- Directed by: Max Ophüls
- Written by: Hans Wilhelm; Jean Jacot; André-Paul Antoine; Curt Alexander; Hans Jacoby; Max Kolpé; Max Ophüls;
- Produced by: Gregor Rabinovitch
- Starring: Edwige Feuillère; George Rigaud; Daniel Lecourtois;
- Cinematography: Eugen Schüfftan
- Edited by: Jean Sacha; Bernard Séjourné;
- Music by: Allan Gray
- Production company: Ciné-Alliance
- Distributed by: Heraut Film
- Release dates: December 1939 (Algiers); 22 March 1940 (France);
- Running time: 82 minutes
- Country: France
- Language: French

= There's No Tomorrow (film) =

1939 film

There's No Tomorrow (French: Sans lendemain) is a 1939 French drama film directed by Max Ophüls and starring Edwige Feuillère, George Rigaud and Daniel Lecourtois. A number of those employed on the film were exiles from Nazi Germany. It was shot at the Joinville Studios in Paris. The film's sets were designed by the art directors Max Douy and Eugène Lourié. It premiered in Algiers in December 1939 before going on general release across France in March 1940.

==Synopsis==
In order to support her young son, a woman becomes a dancer in a striptease cabaret act.

==Cast==
- Edwige Feuillère as Evelyn (Babs) Morin
- George Rigaud as Dr.
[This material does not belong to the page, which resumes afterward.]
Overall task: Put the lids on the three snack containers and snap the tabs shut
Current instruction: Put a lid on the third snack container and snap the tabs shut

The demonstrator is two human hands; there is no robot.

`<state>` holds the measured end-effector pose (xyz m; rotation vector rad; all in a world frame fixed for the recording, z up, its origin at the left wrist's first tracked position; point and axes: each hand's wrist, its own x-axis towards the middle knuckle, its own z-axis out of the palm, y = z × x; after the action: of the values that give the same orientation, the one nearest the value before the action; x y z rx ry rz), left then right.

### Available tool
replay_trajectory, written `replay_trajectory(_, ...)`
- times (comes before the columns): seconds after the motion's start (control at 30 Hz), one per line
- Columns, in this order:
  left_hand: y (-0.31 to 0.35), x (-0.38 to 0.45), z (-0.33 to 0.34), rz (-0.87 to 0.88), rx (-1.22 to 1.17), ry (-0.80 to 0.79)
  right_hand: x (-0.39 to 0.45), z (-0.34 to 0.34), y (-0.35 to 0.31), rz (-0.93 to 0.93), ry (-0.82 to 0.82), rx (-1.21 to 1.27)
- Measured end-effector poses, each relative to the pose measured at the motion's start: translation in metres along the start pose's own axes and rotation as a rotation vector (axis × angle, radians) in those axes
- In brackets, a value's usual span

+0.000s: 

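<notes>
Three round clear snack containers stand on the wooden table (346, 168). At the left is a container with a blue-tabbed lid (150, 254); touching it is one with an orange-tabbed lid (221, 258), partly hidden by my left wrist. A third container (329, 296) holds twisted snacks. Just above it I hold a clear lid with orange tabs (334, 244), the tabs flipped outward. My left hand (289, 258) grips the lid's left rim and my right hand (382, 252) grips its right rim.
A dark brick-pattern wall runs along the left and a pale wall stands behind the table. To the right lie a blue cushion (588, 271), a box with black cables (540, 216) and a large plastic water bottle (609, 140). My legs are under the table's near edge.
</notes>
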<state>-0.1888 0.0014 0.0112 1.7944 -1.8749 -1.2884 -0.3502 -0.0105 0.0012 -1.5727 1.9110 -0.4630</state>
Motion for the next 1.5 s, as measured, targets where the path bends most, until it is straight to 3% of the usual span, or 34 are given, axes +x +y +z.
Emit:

Georges Brandon
- Daniel Lecourtois as Dr. Armand Péreux
- Mady Berry as Mme. Midu, concierge
- Michel François as Pierre, Evelyn's son
- Georges Lannes as Paul Mazuraud
- André Gabriello as Mario
- Pauline Carton as La bonne Ernestine
- Paul Azaïs as Henri
- Jacques Erwin as Hermann
- Louis Florencie as Drunk client
- Geo Forster a sUn danseur
- Jane Marken as Mme Béchu
- Léon Roger-Maxime as Le second de Mazuraud
- René Worms as Un habitué

== Bibliography ==
- Williams, Alan L. Republic of Images: A History of French Filmmaking. Harvard University Press, 1992.